Now this man, so keenly sensitive to the matter of honor in business, as to be well nigh demonized by it, was not even a virtuous man. He was, in fact, the most magnificently abominable man I ever knew. And he died as he lived. The steamer on which he was a passenger sprung aleak at sea, and when they called 187 him to the pumps, protesting, with an oath, that he would do no so mean thing as to pump for his life, he locked himself up in his state-room, and there he stayed, like a tiger in his cage, till the ship went down.
Was he then a man of integrity? In one view he certainly was, and that was his reputation. Still he was a man false to every right principle, both of God and man, but just one; an example in which any one may see how little the boasted integrity of commercial honor and truth may signify, when taken alone.

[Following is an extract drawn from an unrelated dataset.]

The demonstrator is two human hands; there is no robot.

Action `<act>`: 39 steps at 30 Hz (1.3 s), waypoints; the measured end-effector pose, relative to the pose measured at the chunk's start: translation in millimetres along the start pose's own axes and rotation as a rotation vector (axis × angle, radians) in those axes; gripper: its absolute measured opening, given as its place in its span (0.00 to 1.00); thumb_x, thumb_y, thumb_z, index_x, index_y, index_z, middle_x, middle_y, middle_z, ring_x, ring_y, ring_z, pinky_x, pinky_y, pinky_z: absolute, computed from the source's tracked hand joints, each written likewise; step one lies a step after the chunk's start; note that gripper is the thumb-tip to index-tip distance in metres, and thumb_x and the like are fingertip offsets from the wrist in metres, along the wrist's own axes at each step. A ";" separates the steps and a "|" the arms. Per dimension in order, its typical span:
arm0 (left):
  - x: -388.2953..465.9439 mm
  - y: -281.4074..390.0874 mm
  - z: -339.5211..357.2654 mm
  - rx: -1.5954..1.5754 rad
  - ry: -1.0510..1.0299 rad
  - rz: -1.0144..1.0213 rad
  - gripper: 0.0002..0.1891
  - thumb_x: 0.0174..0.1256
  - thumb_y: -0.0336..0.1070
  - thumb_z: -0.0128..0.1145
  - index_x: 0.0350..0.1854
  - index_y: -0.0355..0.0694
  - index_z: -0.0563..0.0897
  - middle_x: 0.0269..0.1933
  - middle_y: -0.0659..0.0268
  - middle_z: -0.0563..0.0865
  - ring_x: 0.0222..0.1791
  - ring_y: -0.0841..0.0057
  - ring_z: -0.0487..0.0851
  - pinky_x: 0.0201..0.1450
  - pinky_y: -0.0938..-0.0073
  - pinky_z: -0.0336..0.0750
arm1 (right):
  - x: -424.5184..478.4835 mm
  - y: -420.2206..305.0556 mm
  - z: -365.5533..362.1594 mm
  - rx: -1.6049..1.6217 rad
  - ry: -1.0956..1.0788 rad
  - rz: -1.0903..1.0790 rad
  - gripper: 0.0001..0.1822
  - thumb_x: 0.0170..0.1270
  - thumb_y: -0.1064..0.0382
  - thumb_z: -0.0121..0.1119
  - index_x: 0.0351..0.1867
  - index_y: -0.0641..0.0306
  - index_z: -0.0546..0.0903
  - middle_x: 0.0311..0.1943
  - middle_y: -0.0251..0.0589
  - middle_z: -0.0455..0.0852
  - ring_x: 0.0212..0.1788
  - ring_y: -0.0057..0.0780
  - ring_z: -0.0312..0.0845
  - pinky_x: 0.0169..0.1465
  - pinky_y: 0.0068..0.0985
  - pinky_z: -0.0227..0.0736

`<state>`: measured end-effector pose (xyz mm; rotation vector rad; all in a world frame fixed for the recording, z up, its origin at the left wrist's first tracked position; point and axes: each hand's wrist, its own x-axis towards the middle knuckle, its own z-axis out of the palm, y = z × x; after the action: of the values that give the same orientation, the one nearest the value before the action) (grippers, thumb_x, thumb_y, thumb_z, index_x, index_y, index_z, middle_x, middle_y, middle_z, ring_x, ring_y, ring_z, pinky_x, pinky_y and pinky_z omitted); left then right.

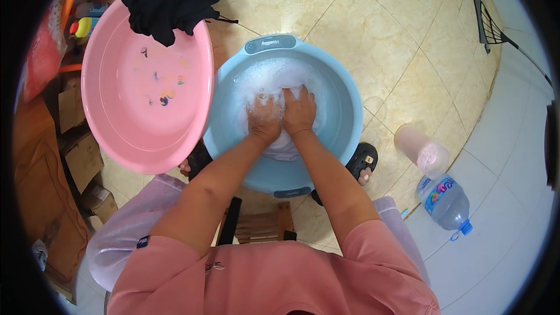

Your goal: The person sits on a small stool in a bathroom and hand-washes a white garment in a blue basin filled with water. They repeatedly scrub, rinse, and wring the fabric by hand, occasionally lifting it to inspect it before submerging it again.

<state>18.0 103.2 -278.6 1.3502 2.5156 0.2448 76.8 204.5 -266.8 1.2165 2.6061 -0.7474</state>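
A white cloth (282, 148) lies in soapy water inside a light blue plastic basin (358, 113). My left hand (264, 118) is down on this cloth, its fingers partly covered by suds. Close beside it, my right hand (300, 109) grips the same cloth, fingertips sunk into the foam. White suds (280, 72) are heaped beyond both hands and hide part of the fabric. The basin stands on the floor between my feet.
A pink plastic basin (144, 140) touches the blue one's left side, with black fabric (173, 0) over its far rim. At right are a pinkish cylindrical container (411, 144), a large plastic bottle (446, 203) and a black fly swatter (492, 30). Cardboard boxes (83, 162) stand left.
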 end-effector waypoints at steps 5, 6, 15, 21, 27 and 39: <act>46.5 -13.2 -21.5 -0.104 -0.356 -0.038 0.19 0.58 0.46 0.45 0.47 0.41 0.77 0.48 0.54 0.80 0.50 0.54 0.75 0.51 0.53 0.68 | 36.5 3.8 -18.8 -0.089 -0.255 -0.025 0.20 0.59 0.57 0.46 0.55 0.48 0.73 0.52 0.50 0.75 0.51 0.47 0.73 0.51 0.36 0.70; 58.0 -5.6 -39.2 -0.124 -0.367 -0.093 0.19 0.58 0.47 0.45 0.45 0.40 0.78 0.47 0.53 0.80 0.48 0.55 0.77 0.51 0.56 0.69 | 38.7 5.9 -24.0 -0.002 -0.195 -0.011 0.20 0.59 0.56 0.48 0.55 0.50 0.73 0.50 0.49 0.76 0.50 0.45 0.73 0.50 0.36 0.70; 37.8 -23.5 -102.9 -0.787 -0.154 -0.689 0.20 0.58 0.50 0.52 0.43 0.39 0.79 0.42 0.48 0.80 0.44 0.55 0.77 0.50 0.63 0.69 | -60.5 3.1 -88.2 0.409 -0.053 0.155 0.22 0.52 0.51 0.61 0.46 0.61 0.75 0.46 0.57 0.76 0.49 0.50 0.71 0.53 0.35 0.65; -22.3 13.7 -48.1 -0.123 0.104 -0.332 0.29 0.54 0.51 0.56 0.59 0.46 0.71 0.63 0.39 0.58 0.61 0.41 0.55 0.63 0.51 0.50 | -74.9 -16.0 1.5 0.302 0.347 0.406 0.30 0.53 0.43 0.57 0.55 0.55 0.73 0.59 0.61 0.61 0.63 0.59 0.48 0.59 0.53 0.51; -7.8 3.2 -0.6 -0.114 0.074 -0.185 0.21 0.58 0.46 0.51 0.53 0.44 0.75 0.62 0.45 0.62 0.62 0.43 0.56 0.62 0.48 0.52 | -24.2 -18.2 0.7 0.043 0.265 0.144 0.25 0.55 0.46 0.53 0.53 0.53 0.75 0.60 0.54 0.63 0.63 0.58 0.49 0.55 0.56 0.53; 80.3 -10.0 -53.8 -0.281 -0.401 -0.409 0.21 0.60 0.49 0.43 0.39 0.37 0.81 0.44 0.48 0.81 0.45 0.54 0.78 0.51 0.58 0.69 | 34.1 5.7 -55.3 0.338 0.118 0.100 0.20 0.55 0.48 0.55 0.38 0.64 0.79 0.36 0.52 0.82 0.43 0.48 0.77 0.44 0.36 0.70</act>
<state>-49.2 163.8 -243.2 0.6784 2.2455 0.2062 61.9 258.6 -233.4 1.5093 2.5571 -1.1646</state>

I could easily have given you a thousand nobler and more beautiful examples of integrity, in the spheres of business, and before the human standards of commercial obligation. I give you this, just because it is so nearly repulsive; showing, in that manner, how little true merit of character belongs to this kind of virtue, when it stands by itself. How far off is it then from being any true equivalent for that Broad, universal, radically principled, integrity that includes religion. Whoever is in the principle of right-doing, as a principle, will be ready to do all right, always, and everywhere—to God as to men, to men as to God. This it is and this only that makes a genuinely whole-intent man, thus a man of integrity.
There is, then, a kind of integrity which goes vastly beyond the mere integrity of trade, and which is the only real integrity. The other is merely a name in which men of the market compliment themselves, when they observe their own standards; though consciously neglecting the higher standards of right as before God. 188 This higher, and only real, integrity, is the root of all true character, and must be the condition, somehow, of Christian character itself. Let us inquire—
3. In what manner? Christ, we say, does not undertake to save men by their merit, or on terms of justice and reward, but to save them out of great ill desert rather, and by purely gratuitous favor. What place have we then under such a scheme of religion, for insisting on the need of integrity at all. Does it not even appear to be superseded, or dispensed with?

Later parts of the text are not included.